Experto automotriz: «Los robos de autos no van a parar porque esté grabada la patente»

Dueño de automotora comenta que, tras la promulgación de la nueva ley que obliga a los conductores a señalar las matrículas de los vehículos en espejos y vidrios, la medida «fue hecha a la rápida».

Por EL ÁGORA / Foto: ARCHIVO

Mauricio Laguna actualmente es dueño de la automotora Laguna Autos. Lleva 35 años en el rubro automotriz. Y señala que la nueva ley de grabado de patentes en vidrios y espejos es parecida a lo que pasó con los chalecos amarillos. «Se van a disparar los valores», recuerda.

Como conocedor del tema, detalla que el proceso para colocar la matrícula es con una pasta ácida y con un papel prepicado. Sin embargo, agrega que se podría borrar la inscripción con un dremel.

«Es una cuestión que será regulada, pero cuando salgan esas patentes que vengan sobre una base borrada, sin tener antecedes, ¿qué hará Carabineros? ¿Habrá una condición específica que te quieran colocar para grabar la patente?
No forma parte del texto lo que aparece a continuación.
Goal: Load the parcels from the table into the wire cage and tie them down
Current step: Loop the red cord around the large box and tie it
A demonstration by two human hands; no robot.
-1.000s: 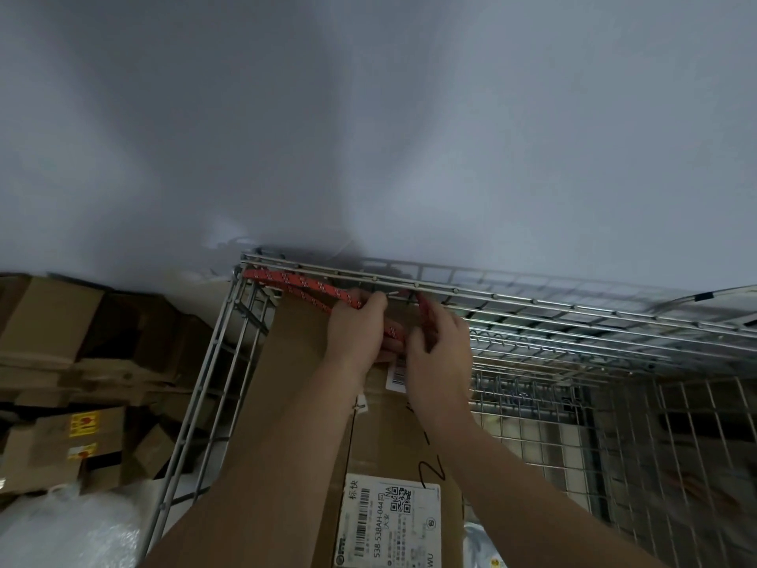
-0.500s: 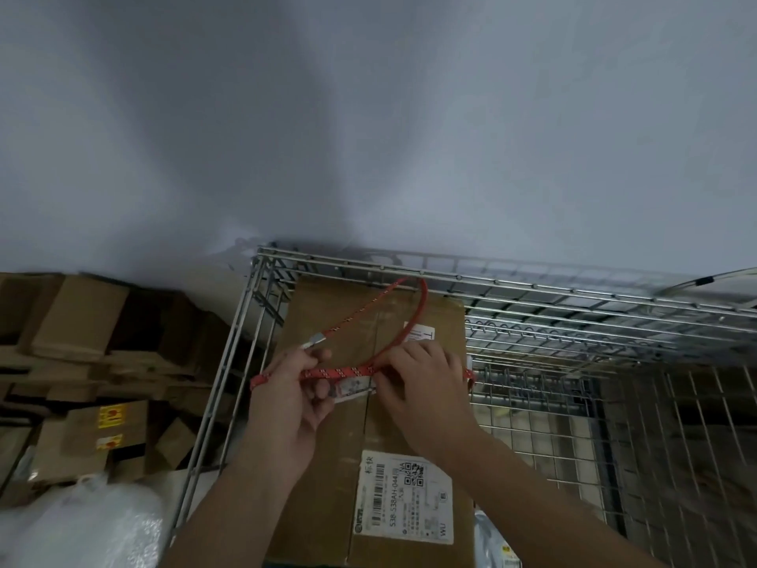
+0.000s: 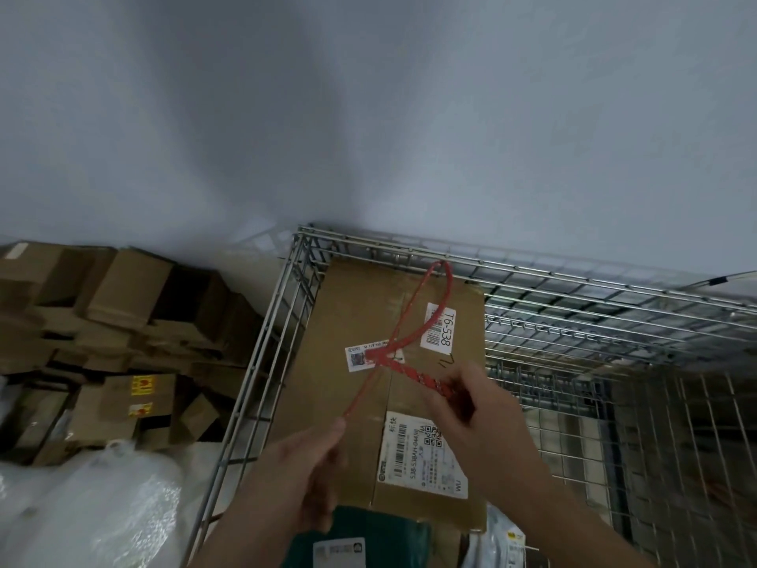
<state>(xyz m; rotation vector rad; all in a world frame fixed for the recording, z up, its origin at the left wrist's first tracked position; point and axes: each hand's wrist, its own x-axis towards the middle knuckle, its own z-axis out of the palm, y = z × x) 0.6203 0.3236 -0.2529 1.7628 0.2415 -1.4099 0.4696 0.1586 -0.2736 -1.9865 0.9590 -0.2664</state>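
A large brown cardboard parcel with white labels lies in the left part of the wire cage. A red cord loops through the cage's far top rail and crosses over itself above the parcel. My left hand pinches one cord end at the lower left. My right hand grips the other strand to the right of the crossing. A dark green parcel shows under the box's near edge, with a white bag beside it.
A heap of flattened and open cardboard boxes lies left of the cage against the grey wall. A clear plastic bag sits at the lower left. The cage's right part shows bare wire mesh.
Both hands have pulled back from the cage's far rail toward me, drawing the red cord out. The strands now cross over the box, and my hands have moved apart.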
Son medidas que están tomadas a la ligera», manifiesta.

Además, afirma que «se enfocan en protegerse, pero te exigen colocar las patentes y hay que pagar por ese servicio… La ley se hizo muy a la rápida con gente inexperta».

Mauricio Laguna explica el tema del grabado de la patente en ventanas y espejos.

Laguna recuerda que antiguamente vendía pastas ácidas para los grabados y descubrió que «algunos bandidos adquirían ese implemento para enmarcar la placa patente. Ese ácido no es profundo y marca solamente, no da mayor protección».

«Con la misma pasta, con el mismo ácido, se podía borrar la placa patente y sobre eso se podía hacer la reinscripción», añade.

En ese sentido, dice que «los robos de autos no van a parar porque esté grabada la patente».

Para evitar la venta de autos robados recomienda que todos los vehículos deben venir con sistemas de seguridad y que ofrezcan un seguro «que vaya acorde con la realidad».

Sobre la propuesta de algunos parlamentarios de que el grabado sea costeado por las municipalidades, dice que es «para paliar un poco el costo, pero el fin no es bueno».

Por último, considera que el grabado se haga en las plantas de revisión técnica con un aporte monetario del Estado. «El costo sería baratísimo, no más de $1.000», cierra.